Le Règne animal, l’hypothèse fantastique de Thomas Cailley

LE RÈGNE ANIMAL © 2023 Nord-Ouest Films, Studiocanal, France 2 Cinéma, Artémis Productions

En ouverture de la sélection Un Certain Regard, le Festival de Cannes 2023 a accueilli Thomas Cailley avec Le Règne animal. Le réalisateur y met en scène un monde dans lequel certains humains mutent peu à peu vers l’animal. Ces « créatures » sont suivies dans des centres spécialisés jusqu’au jour où, après l’accident d’un convoi, certaines se dispersent dans la nature. Parmi elles, une femme. Son mari et son fils partent à sa recherche.

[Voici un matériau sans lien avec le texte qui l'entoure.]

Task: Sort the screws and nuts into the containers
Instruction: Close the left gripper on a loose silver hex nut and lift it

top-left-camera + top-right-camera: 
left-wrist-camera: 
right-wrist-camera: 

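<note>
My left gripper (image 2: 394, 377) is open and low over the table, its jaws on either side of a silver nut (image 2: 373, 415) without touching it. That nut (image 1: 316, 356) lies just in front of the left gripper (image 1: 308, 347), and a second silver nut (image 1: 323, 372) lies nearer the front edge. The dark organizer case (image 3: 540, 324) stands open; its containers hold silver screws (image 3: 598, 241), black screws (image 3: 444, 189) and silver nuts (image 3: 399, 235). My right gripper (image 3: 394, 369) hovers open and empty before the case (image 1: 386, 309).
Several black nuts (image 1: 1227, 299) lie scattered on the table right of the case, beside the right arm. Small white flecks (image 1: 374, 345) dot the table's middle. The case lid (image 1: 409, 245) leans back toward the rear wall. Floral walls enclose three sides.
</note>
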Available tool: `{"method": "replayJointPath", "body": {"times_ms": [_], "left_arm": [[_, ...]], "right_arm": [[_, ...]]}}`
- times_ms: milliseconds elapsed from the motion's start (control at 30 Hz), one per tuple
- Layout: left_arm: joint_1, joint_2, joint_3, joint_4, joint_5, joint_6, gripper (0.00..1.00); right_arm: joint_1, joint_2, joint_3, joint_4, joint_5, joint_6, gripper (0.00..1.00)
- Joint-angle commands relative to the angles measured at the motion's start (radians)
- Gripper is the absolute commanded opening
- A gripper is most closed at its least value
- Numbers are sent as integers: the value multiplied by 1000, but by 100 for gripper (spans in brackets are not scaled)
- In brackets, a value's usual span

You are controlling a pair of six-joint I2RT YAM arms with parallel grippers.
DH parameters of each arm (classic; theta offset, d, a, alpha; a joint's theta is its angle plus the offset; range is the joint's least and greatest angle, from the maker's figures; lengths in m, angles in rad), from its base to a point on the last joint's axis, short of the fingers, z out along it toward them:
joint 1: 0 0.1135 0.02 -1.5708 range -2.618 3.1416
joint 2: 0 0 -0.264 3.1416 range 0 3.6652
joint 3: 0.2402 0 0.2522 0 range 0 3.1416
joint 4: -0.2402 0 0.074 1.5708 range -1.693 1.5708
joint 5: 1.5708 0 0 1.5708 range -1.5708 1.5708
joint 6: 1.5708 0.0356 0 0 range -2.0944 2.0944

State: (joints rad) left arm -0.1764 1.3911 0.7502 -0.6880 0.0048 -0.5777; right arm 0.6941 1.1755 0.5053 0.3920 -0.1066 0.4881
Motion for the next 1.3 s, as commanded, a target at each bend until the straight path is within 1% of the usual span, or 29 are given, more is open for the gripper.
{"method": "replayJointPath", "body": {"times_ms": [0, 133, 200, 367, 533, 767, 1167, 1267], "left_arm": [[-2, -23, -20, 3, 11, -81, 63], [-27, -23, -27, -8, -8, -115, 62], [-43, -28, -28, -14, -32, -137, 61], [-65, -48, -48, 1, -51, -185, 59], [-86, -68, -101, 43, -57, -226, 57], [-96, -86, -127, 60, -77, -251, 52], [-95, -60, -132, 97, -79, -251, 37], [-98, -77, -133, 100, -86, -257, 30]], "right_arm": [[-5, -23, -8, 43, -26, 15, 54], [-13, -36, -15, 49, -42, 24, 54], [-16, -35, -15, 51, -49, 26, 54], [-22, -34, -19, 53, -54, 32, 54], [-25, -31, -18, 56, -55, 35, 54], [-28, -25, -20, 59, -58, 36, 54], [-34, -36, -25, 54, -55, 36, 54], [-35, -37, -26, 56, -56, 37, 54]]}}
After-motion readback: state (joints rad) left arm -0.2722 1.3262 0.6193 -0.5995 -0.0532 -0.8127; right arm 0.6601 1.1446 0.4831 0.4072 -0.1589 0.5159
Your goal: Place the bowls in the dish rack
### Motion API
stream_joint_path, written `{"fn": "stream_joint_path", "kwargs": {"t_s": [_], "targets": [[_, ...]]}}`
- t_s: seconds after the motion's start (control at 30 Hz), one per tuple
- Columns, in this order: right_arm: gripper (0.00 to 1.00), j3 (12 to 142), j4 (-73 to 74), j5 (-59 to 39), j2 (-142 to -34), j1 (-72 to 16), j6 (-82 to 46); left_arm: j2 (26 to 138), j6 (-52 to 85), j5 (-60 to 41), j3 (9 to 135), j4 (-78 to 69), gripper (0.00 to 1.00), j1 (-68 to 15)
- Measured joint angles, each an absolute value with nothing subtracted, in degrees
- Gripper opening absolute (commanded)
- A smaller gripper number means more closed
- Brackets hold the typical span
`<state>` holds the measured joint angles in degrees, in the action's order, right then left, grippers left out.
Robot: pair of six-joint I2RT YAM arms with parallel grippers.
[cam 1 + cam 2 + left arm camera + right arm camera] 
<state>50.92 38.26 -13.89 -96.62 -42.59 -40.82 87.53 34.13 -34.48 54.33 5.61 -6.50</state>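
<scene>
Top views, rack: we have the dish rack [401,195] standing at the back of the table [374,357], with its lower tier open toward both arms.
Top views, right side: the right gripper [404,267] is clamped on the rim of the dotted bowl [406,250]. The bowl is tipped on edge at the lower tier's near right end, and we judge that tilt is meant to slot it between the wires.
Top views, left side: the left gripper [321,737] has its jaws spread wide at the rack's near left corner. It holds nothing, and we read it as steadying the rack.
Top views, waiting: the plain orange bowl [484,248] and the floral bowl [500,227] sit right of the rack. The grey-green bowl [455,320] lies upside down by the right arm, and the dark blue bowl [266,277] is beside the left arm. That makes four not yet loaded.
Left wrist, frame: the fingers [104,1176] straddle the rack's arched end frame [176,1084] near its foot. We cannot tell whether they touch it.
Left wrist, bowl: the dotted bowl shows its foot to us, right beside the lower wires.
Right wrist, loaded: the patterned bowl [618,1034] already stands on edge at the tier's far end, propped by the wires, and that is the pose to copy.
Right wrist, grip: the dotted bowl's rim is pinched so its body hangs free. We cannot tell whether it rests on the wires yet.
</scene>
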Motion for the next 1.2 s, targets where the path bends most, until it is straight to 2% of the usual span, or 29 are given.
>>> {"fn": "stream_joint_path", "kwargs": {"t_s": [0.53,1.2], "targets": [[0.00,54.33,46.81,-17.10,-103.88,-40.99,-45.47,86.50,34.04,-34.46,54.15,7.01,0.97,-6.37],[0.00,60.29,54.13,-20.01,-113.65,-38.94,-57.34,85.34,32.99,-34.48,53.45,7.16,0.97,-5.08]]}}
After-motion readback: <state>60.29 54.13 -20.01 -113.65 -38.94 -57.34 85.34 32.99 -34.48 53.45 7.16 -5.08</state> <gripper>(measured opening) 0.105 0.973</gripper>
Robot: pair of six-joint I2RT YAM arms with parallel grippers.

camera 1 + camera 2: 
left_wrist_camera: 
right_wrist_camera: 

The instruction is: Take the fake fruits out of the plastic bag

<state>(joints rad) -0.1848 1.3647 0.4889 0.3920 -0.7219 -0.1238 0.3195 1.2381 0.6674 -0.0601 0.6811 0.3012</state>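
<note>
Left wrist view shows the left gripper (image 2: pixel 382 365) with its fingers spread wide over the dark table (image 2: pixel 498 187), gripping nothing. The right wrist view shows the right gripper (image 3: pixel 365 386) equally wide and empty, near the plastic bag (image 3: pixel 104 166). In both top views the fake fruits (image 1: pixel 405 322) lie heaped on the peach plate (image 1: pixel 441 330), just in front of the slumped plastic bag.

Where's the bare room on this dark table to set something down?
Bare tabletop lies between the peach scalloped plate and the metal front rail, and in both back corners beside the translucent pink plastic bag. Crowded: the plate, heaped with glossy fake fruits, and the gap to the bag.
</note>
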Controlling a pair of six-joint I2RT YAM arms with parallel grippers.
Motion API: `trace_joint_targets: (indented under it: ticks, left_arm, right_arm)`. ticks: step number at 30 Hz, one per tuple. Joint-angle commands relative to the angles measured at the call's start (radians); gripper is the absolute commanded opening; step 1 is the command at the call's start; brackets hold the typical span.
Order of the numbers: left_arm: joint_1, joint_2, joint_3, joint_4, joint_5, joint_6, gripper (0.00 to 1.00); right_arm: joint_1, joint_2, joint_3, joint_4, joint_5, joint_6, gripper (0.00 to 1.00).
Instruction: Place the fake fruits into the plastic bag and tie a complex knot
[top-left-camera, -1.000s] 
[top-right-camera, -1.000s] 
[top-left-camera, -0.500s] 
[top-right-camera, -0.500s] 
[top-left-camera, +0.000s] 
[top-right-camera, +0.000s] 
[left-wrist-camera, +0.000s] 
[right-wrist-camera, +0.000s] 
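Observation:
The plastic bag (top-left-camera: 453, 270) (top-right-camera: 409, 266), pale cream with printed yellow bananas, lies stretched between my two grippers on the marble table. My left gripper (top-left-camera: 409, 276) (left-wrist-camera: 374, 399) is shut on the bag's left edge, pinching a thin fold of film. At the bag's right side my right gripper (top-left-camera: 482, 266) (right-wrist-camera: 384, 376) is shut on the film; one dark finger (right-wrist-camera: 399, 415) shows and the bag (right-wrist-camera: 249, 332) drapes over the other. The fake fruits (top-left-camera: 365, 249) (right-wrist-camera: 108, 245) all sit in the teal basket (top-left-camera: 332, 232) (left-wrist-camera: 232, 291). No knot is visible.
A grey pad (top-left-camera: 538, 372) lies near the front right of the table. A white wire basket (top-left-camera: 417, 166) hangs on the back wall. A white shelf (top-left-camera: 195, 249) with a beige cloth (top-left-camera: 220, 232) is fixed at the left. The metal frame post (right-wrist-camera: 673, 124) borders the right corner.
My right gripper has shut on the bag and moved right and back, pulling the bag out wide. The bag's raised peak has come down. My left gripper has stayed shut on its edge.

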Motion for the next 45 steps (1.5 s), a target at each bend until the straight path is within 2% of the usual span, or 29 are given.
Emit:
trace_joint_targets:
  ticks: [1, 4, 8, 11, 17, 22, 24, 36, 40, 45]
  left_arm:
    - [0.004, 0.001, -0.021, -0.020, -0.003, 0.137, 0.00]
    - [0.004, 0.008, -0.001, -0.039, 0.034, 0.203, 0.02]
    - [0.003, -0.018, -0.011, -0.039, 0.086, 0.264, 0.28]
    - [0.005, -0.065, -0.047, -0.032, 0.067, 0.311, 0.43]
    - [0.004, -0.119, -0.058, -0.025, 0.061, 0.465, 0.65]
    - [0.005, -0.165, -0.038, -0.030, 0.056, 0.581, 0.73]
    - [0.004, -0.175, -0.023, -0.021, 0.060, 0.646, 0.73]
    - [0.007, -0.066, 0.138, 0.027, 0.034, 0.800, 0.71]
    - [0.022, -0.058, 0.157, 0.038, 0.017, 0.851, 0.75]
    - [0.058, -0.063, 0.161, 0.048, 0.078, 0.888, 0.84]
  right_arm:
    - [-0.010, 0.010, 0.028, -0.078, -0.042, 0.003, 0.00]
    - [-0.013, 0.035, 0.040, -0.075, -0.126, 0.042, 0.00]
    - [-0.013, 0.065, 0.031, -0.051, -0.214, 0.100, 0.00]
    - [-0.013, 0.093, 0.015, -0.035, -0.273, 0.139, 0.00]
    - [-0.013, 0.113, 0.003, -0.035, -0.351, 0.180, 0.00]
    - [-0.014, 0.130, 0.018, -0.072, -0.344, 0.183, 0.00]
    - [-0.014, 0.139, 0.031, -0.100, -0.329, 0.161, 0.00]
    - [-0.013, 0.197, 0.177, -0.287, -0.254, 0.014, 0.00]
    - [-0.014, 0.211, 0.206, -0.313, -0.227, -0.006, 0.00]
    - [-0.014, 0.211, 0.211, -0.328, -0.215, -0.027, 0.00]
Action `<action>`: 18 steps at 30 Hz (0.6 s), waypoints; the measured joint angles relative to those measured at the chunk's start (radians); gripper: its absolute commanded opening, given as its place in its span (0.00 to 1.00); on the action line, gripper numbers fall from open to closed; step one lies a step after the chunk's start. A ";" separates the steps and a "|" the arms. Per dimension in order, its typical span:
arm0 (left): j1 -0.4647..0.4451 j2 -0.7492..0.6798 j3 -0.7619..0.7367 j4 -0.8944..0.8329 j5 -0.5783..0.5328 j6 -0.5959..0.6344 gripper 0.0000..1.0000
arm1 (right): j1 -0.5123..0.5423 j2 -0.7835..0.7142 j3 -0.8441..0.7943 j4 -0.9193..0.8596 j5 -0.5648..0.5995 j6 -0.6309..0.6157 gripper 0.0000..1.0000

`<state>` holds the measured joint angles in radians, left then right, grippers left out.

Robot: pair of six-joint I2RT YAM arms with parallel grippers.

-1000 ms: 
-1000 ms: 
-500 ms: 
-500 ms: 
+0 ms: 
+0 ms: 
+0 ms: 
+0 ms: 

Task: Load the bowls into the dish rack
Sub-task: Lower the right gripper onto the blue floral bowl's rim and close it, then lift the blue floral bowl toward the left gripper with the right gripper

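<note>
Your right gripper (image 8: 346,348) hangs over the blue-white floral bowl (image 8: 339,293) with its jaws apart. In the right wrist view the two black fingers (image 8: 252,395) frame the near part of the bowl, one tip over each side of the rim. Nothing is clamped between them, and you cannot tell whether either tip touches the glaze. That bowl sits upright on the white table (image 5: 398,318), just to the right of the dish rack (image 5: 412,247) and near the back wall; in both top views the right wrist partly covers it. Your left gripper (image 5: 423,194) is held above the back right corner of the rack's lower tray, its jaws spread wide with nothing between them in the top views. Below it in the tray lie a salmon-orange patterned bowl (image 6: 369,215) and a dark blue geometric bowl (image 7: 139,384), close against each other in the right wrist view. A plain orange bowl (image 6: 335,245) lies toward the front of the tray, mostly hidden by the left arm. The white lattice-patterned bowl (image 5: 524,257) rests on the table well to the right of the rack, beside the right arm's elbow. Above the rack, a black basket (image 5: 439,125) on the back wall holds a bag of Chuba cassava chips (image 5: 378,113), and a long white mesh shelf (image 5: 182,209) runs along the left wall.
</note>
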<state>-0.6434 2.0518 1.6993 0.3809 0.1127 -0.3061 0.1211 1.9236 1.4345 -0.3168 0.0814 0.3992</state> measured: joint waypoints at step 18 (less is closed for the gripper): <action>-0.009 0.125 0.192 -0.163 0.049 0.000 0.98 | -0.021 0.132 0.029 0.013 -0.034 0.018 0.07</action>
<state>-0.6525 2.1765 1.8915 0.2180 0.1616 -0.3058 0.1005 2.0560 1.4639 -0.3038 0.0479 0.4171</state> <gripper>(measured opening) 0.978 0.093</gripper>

Une quête fantastique portée par Romain Duris et Paul Kircher à découvrir en salle à partir du 4 octobre.

D’où vous vient l’idée de ce film?
En participant à un jury en 2019, j’ai lu un scénario écrit par Pauline Munier, dans lequel certains humains se trouvaient transformés, dotés de traits animaux. L’idée m’a immédiatement touché, elle était au carrefour de toutes mes envies d’écriture d’un film à la fois fantastique et totalement ancré dans notre époque. Il y était aussi question de corps et de pulsions, de désir et de désordre, de notre part sauvage… J’ai tout de suite proposé à Pauline qu’on écrive ensemble.

Comment s’est déroulé le tournage?
Le tournage devait durer 11 semaines et il s’est finalement étalé sur 5 mois, à cause des incendies géants qui ont ravagé le sud-ouest de la France durant l’été 2022. Les feux nous ont littéralement encerclés, à tel point qu’il a fallu mettre le film en pause et entreprendre de nouveaux repérages pour remplacer les décors naturels qui ont malheureusement été détruits par les flammes. Sur les dernières semaines de tournage, avant l’arrêt forcé, s’est ajoutée une ambiance très singulière à la lumière de l’été. C’était du à la sécheresse et aux nuages de cendres qui couvraient le ciel certains jours : les lumières étaient improbables, étranges et menaçantes, cela se ressent dans le film.

« À travers cette hypothèse fantastique, le récit parle de transmission, des mondes qu’on souhaite léguer, de ceux dont on hérite, qu’on détruit, ou qu’il reste peut-être encore à inventer. »

Quelques mots sur vos interprètes ?
Au centre du film, il y a un duo père-fils. François, le père, est un personnage entier. Il a quelque chose d’absolu, de romanesque. C’est aussi un rôle très physique. Des qualités qui sont également celles de Romain Duris, que je souhaitais rencontrer depuis longtemps. Romain lui a donné une vitesse, une précision et une incarnation très pure.

C’est rare pour un jeune homme comme Paul Kircher [dans le rôle du fils] d’être quasiment de tous les plans d’un film qui comporte des scènes d’action, d’émotion, de jour comme de nuit, pendant plus de 60 jours… Paul a travaillé énormément, avec beaucoup de rigueur. Le tournage a été précédé d’un long travail avec une chorégraphe pour explorer son langage corporel, ses mouvements, la perception du monde qui l’entoure. Il a des ressources insoupçonnées. Quelque chose bouillonne en lui, une énergie indomptable, une part sauvage.

Qu’y avait-il de nouveau pour vous dans la réalisation de ce film?
Je donne beaucoup d’importance à la période de préparation qui précède le tournage. Sur Le Règne animal, la préparation a duré plus de dix mois, à cause de la complexité des enjeux de mise en scène. En plus des « créatures », la nature du récit est de combiner des scènes intimes et d’autres spectaculaires, qui ont nécessité un énorme travail de préparation. La préparation a donc été particulièrement collective. Apprendre à dialoguer avec autant de corps de métiers différents (dessinateurs, sculpteurs, storyboarders, maquilleurs, animatroniciens…) était totalement nouveau pour moi, mais s’est avéré passionnant.